**What the exercise asks:** Scan the records that follow, and whenever a line has the word "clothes", copy it.

**Material shown:**
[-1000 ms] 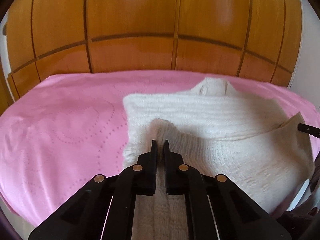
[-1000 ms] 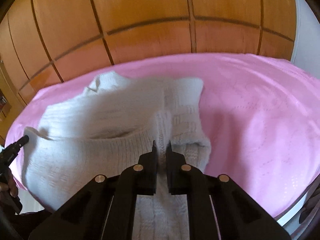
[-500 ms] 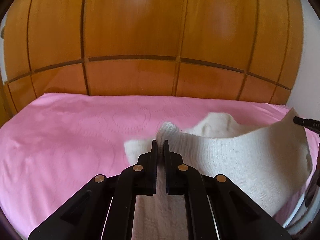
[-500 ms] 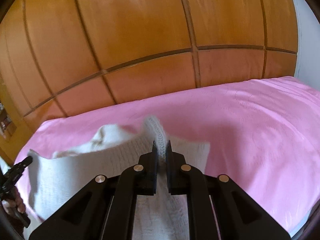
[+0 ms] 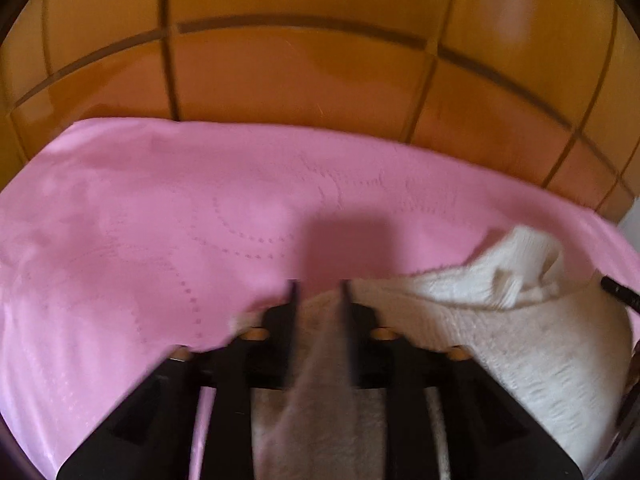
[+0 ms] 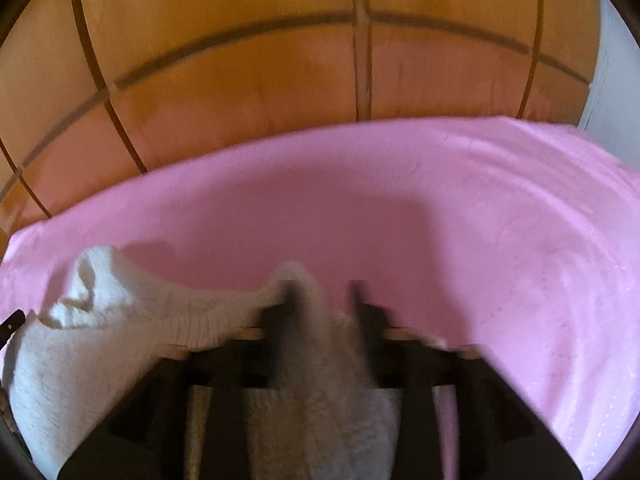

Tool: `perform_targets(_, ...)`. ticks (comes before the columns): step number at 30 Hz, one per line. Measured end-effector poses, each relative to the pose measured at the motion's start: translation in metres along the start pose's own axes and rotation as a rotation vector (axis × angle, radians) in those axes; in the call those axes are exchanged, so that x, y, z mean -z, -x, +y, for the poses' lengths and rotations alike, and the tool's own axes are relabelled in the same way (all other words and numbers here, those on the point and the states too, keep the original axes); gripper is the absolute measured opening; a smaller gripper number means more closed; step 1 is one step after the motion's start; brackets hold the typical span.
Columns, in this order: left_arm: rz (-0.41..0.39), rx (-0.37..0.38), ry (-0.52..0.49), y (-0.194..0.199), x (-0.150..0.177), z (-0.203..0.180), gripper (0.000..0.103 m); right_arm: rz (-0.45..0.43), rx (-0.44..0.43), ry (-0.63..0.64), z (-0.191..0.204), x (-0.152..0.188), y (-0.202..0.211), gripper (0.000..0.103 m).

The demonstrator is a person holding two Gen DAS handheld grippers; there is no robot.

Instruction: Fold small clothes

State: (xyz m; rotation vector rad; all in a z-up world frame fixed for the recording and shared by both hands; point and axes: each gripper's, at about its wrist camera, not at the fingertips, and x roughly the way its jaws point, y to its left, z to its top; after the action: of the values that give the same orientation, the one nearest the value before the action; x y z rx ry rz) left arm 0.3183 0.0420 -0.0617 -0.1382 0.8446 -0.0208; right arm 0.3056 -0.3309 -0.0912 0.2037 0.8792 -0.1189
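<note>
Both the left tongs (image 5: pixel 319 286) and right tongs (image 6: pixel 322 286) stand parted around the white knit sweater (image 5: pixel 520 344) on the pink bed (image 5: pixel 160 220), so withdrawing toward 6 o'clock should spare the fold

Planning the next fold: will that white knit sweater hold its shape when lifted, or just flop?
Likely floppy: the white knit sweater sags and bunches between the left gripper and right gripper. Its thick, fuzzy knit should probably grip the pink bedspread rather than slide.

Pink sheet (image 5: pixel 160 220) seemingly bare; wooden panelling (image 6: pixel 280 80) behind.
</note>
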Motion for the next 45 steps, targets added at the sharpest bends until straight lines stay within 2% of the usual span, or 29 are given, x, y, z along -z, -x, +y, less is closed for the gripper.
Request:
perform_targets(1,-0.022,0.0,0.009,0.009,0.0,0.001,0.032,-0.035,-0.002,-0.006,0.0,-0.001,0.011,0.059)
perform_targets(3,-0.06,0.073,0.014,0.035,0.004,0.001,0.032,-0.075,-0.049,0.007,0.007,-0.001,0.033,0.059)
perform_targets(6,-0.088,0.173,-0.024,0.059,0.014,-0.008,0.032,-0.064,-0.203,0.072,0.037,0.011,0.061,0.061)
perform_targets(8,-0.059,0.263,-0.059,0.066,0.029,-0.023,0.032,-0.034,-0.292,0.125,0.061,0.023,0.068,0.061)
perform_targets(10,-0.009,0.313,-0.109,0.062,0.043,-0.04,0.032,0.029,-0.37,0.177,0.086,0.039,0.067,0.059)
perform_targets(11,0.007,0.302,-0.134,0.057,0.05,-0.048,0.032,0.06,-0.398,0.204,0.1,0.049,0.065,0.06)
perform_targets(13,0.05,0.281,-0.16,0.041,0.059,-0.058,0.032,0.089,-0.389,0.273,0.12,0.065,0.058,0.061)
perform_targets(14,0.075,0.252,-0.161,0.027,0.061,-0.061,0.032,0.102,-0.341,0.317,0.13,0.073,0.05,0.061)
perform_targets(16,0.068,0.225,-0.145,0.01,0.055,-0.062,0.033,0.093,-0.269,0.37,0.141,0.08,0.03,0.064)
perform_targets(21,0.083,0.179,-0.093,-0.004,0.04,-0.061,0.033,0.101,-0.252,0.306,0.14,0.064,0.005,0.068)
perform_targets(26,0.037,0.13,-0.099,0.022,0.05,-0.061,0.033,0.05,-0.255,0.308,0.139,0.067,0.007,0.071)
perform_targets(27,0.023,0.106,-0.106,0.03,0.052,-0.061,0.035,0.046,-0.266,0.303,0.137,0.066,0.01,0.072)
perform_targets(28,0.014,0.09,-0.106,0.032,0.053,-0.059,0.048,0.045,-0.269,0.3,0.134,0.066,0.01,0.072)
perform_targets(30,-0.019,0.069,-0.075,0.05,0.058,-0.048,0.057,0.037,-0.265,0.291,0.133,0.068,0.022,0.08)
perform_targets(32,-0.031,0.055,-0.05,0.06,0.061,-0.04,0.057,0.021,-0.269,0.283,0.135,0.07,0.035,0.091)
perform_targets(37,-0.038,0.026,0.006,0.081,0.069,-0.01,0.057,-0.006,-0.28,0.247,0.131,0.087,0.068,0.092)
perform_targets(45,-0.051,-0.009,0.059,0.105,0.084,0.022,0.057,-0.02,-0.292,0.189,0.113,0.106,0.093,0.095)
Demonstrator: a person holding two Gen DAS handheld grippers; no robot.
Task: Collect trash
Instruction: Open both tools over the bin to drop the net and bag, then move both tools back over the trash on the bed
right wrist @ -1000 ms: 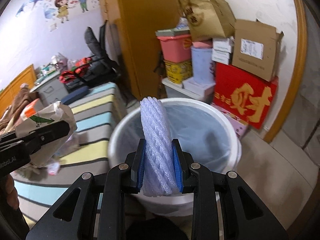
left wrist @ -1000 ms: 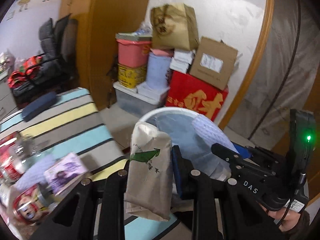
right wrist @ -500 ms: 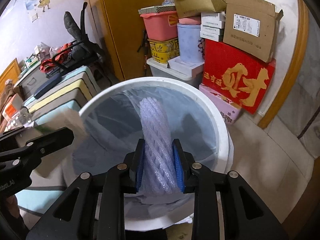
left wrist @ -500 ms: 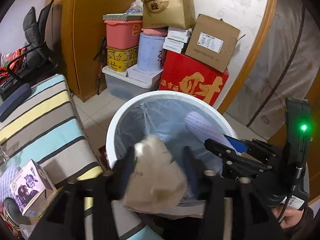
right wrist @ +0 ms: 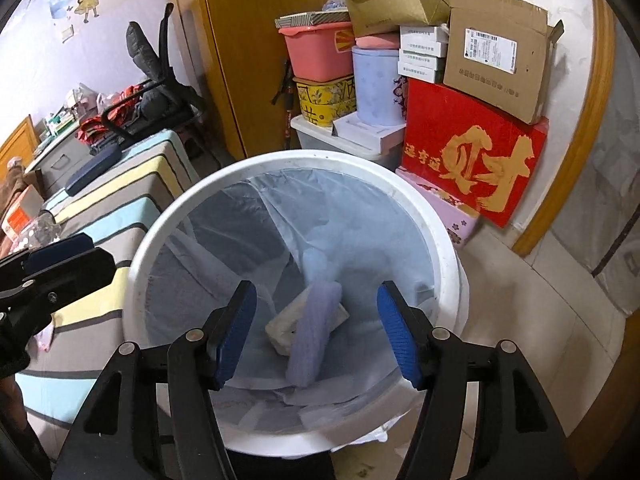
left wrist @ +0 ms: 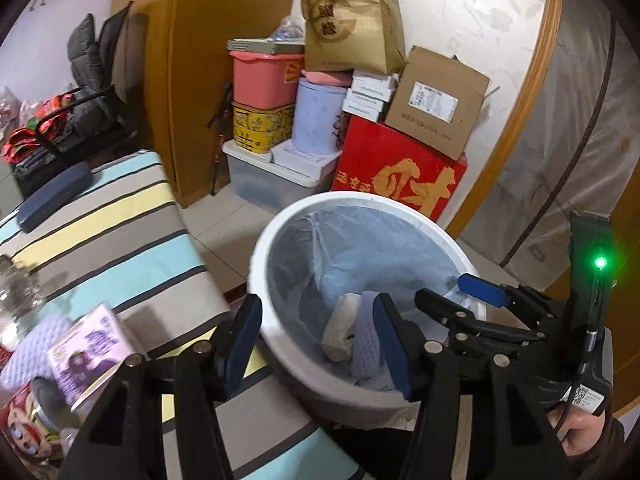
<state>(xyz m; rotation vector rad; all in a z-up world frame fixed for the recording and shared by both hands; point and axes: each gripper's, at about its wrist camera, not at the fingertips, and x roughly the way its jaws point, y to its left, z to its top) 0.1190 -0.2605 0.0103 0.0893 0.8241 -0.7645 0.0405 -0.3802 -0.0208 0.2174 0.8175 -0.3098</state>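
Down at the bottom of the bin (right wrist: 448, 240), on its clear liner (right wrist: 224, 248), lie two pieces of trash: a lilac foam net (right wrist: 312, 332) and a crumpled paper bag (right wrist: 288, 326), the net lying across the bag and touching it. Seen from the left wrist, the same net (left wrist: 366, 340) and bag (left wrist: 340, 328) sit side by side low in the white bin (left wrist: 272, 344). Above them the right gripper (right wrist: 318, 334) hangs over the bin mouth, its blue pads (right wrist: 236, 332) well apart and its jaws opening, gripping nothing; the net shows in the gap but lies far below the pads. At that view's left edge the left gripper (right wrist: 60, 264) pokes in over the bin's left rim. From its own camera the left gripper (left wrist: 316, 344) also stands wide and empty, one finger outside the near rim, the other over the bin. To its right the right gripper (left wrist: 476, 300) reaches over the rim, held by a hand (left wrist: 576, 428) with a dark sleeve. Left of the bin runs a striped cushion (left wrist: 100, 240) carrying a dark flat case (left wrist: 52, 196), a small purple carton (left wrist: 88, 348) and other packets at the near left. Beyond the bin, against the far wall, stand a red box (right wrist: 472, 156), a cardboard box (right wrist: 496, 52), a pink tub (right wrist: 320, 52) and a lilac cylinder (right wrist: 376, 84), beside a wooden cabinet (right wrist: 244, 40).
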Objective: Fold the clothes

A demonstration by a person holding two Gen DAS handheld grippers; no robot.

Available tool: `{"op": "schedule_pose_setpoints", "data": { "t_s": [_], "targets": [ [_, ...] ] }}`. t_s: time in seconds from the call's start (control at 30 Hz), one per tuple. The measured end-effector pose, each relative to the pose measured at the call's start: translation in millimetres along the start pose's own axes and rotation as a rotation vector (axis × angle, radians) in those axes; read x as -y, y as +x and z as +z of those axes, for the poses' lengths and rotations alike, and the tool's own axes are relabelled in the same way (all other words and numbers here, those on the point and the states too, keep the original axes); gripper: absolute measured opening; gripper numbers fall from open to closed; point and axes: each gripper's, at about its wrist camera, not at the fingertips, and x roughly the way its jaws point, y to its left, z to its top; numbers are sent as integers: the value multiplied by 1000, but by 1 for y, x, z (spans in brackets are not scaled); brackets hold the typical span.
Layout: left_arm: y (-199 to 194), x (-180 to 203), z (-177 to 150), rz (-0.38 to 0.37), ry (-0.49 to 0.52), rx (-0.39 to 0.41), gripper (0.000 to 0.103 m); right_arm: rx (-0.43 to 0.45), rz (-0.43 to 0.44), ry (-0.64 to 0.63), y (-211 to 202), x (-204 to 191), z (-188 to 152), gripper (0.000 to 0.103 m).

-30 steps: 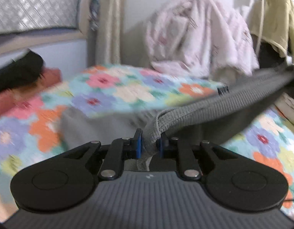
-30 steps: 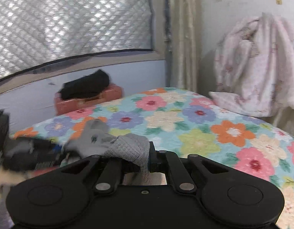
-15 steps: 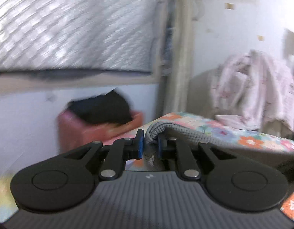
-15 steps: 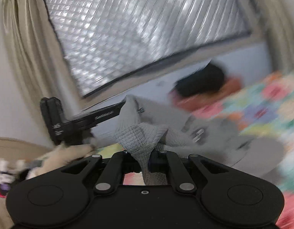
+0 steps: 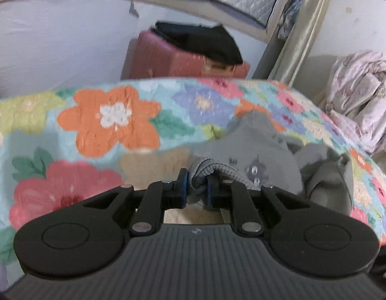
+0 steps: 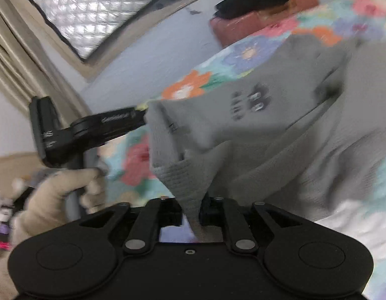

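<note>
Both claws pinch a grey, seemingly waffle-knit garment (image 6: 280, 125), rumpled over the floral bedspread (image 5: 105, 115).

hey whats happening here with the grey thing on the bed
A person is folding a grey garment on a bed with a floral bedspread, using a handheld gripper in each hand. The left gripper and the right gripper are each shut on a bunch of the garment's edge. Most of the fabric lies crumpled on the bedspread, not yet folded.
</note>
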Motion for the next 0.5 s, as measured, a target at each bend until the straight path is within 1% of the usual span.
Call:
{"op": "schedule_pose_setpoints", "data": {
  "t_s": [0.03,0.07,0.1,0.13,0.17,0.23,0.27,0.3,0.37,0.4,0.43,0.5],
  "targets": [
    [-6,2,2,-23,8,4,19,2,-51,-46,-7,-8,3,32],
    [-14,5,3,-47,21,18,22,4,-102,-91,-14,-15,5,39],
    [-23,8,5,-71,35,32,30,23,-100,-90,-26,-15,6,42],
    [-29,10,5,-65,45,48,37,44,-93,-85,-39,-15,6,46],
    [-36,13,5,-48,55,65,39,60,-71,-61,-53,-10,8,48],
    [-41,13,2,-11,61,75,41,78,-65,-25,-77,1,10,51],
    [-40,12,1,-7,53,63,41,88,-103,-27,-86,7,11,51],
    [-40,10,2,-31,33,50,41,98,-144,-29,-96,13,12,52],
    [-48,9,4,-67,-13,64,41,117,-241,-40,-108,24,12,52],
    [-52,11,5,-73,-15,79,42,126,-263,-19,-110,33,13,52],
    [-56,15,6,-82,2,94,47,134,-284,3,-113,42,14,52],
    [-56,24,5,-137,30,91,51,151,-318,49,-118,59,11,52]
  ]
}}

**Response to this task:**
Instruction: Fold small clothes
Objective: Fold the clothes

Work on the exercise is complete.